Assignment:
Would you output the entries below only from the line containing "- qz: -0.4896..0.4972" through the line containing "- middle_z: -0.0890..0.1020", exactly as they stand and with both ends included?

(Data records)
Start of Block

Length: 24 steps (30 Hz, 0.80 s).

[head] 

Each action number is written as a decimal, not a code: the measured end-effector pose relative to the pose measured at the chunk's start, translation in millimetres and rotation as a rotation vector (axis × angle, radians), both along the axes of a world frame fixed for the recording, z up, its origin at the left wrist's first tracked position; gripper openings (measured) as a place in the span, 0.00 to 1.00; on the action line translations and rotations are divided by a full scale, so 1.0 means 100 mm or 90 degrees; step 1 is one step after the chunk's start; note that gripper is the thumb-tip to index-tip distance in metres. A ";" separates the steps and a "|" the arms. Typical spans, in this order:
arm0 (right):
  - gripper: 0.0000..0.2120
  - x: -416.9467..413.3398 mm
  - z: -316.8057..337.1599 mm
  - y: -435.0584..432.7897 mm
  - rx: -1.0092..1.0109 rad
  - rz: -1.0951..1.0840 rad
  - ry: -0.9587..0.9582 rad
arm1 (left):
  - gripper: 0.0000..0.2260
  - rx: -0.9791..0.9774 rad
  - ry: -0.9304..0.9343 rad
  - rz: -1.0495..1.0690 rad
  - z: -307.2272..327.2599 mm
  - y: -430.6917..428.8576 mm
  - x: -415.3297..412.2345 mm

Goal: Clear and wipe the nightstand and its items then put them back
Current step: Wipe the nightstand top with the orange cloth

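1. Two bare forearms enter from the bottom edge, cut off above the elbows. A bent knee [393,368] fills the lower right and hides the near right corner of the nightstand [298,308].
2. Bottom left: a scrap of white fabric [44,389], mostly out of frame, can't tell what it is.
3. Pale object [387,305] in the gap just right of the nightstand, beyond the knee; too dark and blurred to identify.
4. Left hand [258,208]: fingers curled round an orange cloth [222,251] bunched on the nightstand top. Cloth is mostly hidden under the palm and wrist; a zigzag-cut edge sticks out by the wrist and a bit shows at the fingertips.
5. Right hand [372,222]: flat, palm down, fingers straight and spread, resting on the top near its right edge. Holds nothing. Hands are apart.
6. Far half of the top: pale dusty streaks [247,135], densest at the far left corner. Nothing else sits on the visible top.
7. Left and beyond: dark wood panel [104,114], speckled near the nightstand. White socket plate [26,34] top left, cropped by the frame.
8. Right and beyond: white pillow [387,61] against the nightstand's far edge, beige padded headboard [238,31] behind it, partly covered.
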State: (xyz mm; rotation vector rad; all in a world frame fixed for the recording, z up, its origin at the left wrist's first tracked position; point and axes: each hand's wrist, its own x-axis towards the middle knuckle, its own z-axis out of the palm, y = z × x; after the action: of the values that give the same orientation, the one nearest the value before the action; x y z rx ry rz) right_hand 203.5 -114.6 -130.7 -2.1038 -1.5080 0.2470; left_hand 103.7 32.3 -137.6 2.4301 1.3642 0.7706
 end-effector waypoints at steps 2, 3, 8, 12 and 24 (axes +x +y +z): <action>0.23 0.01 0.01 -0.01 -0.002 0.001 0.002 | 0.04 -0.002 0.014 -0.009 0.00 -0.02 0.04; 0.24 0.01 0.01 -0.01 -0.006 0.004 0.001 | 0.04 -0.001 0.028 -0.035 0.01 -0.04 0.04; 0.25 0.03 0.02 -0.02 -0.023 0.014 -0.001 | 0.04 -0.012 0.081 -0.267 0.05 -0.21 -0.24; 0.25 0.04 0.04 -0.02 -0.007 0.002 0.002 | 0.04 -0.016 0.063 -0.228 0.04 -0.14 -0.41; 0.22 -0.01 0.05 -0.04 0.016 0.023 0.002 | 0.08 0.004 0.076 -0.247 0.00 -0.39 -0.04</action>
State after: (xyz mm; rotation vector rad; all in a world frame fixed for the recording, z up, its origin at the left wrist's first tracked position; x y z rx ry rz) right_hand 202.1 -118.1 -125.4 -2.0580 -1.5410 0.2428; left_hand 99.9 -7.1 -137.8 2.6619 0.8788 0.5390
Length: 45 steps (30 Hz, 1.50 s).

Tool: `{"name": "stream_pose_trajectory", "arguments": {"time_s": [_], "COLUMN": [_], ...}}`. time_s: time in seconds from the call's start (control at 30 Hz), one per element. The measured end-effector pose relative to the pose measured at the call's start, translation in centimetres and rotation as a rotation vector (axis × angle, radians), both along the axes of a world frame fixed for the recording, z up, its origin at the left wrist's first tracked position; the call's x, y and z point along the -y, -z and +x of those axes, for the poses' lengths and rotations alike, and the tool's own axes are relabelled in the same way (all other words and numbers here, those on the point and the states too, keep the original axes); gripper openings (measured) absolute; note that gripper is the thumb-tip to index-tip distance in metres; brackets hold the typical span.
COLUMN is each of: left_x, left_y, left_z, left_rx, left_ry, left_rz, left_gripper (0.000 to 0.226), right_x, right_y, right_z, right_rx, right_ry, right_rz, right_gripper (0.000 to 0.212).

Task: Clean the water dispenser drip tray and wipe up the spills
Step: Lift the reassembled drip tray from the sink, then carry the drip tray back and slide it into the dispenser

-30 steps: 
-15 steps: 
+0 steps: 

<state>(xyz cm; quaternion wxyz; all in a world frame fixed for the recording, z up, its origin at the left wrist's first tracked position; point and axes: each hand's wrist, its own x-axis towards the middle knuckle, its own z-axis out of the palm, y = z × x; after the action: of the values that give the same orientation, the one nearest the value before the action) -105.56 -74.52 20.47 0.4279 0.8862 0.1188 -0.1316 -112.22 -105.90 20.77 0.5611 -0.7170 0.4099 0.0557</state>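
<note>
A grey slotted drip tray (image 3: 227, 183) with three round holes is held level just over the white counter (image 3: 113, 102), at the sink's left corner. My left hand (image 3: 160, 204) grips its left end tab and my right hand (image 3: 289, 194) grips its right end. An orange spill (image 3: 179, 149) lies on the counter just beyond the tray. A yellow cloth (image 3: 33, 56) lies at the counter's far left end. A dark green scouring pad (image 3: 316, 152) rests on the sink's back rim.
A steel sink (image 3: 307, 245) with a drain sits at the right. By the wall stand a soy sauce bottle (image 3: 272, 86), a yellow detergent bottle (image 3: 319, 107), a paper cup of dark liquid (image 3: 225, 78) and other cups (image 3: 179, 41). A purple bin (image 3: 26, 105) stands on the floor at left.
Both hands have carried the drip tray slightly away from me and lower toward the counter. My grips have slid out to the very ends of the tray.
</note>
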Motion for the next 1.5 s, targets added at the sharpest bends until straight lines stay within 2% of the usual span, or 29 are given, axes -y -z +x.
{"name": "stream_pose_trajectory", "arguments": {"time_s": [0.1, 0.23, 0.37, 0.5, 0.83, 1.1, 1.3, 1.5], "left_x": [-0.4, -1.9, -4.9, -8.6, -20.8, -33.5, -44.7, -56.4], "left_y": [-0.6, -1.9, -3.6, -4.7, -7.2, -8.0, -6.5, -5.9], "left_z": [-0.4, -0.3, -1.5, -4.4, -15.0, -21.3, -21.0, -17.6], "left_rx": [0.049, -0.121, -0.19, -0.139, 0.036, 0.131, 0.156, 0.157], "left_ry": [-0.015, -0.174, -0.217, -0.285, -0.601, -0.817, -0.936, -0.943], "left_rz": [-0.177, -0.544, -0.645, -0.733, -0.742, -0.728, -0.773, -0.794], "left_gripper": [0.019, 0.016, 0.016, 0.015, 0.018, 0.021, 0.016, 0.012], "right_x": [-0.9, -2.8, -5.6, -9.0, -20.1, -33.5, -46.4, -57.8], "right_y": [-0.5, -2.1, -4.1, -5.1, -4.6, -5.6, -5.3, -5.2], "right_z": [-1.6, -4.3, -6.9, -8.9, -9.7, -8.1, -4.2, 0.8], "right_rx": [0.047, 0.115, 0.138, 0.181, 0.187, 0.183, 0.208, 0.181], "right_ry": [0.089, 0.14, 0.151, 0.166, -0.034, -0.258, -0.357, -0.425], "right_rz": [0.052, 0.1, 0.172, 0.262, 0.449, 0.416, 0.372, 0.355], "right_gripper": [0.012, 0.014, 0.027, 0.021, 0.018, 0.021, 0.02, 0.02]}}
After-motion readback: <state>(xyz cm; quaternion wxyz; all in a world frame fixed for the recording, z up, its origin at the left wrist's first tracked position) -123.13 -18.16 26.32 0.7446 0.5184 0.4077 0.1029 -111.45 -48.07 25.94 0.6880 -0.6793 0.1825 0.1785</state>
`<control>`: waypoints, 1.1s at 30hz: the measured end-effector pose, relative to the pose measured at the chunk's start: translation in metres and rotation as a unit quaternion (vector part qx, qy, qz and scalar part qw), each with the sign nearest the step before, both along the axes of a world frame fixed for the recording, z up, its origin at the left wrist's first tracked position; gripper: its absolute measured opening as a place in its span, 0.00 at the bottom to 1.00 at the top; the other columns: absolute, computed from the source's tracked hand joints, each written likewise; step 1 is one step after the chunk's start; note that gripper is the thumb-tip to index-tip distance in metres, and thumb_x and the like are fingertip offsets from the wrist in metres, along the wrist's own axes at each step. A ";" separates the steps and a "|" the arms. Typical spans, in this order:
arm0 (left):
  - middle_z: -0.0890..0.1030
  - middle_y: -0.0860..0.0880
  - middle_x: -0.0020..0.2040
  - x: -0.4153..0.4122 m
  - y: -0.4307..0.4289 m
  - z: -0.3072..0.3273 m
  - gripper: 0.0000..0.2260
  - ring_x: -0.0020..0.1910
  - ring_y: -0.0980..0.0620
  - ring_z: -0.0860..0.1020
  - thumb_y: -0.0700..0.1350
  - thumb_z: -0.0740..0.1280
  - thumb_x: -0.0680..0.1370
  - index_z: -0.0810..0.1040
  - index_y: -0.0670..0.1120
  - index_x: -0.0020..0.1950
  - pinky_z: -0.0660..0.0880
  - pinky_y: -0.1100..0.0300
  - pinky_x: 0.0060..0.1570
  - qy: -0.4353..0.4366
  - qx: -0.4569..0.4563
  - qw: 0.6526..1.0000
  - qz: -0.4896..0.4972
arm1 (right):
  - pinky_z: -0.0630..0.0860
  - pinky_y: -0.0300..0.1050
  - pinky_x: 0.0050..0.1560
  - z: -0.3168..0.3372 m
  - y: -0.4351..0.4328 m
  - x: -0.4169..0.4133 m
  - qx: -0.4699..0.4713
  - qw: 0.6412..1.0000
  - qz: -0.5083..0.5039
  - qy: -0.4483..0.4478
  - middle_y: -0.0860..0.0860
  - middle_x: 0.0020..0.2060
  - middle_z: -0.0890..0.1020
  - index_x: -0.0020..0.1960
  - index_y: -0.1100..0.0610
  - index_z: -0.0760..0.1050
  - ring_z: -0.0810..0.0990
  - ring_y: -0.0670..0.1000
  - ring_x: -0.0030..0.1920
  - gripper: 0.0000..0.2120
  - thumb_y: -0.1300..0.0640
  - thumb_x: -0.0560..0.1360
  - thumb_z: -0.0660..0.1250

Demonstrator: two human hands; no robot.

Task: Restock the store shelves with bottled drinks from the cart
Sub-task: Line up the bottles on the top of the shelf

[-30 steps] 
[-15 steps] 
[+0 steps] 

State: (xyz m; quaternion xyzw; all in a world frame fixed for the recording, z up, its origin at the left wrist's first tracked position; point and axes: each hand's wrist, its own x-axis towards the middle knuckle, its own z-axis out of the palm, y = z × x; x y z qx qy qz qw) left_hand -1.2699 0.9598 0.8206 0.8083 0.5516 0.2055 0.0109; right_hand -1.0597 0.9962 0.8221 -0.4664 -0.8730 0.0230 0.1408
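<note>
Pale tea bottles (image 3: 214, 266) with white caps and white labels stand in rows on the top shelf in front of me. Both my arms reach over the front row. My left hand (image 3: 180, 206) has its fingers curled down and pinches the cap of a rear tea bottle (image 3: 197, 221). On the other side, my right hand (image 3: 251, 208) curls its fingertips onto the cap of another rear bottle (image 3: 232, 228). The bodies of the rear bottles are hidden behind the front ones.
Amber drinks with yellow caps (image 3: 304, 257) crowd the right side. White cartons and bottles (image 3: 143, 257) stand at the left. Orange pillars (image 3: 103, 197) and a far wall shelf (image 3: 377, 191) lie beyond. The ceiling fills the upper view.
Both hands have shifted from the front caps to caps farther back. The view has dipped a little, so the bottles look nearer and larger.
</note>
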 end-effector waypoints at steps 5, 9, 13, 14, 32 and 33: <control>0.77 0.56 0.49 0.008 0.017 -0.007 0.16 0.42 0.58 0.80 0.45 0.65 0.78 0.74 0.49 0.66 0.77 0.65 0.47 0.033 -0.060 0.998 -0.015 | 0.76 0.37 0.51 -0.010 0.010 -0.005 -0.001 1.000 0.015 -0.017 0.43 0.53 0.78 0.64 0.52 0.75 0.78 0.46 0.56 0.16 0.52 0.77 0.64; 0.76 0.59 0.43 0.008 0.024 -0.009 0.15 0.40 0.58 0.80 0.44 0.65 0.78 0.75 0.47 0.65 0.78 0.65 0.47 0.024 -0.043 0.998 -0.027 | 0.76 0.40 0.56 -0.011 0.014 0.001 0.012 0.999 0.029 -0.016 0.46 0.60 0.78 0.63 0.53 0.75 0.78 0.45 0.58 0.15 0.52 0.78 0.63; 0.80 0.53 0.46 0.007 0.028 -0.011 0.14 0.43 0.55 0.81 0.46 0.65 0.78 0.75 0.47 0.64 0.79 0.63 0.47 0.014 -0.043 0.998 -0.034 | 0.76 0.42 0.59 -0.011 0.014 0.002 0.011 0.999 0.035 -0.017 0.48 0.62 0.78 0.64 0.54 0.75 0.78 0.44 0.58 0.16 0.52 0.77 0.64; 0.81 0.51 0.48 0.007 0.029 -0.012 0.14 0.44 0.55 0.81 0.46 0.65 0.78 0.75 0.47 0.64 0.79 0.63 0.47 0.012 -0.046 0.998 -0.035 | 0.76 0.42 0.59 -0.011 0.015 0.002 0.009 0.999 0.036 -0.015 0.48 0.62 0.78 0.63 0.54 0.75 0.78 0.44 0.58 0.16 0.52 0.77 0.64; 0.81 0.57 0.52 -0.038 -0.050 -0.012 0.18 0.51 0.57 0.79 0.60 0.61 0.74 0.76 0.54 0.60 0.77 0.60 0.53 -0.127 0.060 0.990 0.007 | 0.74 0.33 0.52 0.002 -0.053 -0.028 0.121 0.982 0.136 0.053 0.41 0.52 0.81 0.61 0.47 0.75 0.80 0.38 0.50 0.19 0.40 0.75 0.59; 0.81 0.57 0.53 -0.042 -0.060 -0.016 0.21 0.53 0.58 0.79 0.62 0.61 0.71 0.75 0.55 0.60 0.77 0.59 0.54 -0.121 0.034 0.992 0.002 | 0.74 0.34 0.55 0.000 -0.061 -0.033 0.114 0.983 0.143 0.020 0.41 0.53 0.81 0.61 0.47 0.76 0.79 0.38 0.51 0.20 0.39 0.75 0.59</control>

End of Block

Response:
  - qz: -0.4896..0.4972
arm1 (right):
  - pinky_z: -0.0630..0.0860
  - pinky_y: -0.0300..0.1050
  - pinky_x: 0.0050..0.1560
  - z: -0.3168..0.3372 m
  - y: -0.4351..0.4328 m
  - x: -0.4169..0.4133 m
  - qx: -0.4699..0.4713
  - qw: 0.6412..1.0000
  - qz: -0.5083..0.5039
  - qy: -0.4483..0.4478
  - middle_y: -0.0860..0.0860
  - middle_x: 0.0020..0.2060
  - middle_z: -0.0890..0.1020

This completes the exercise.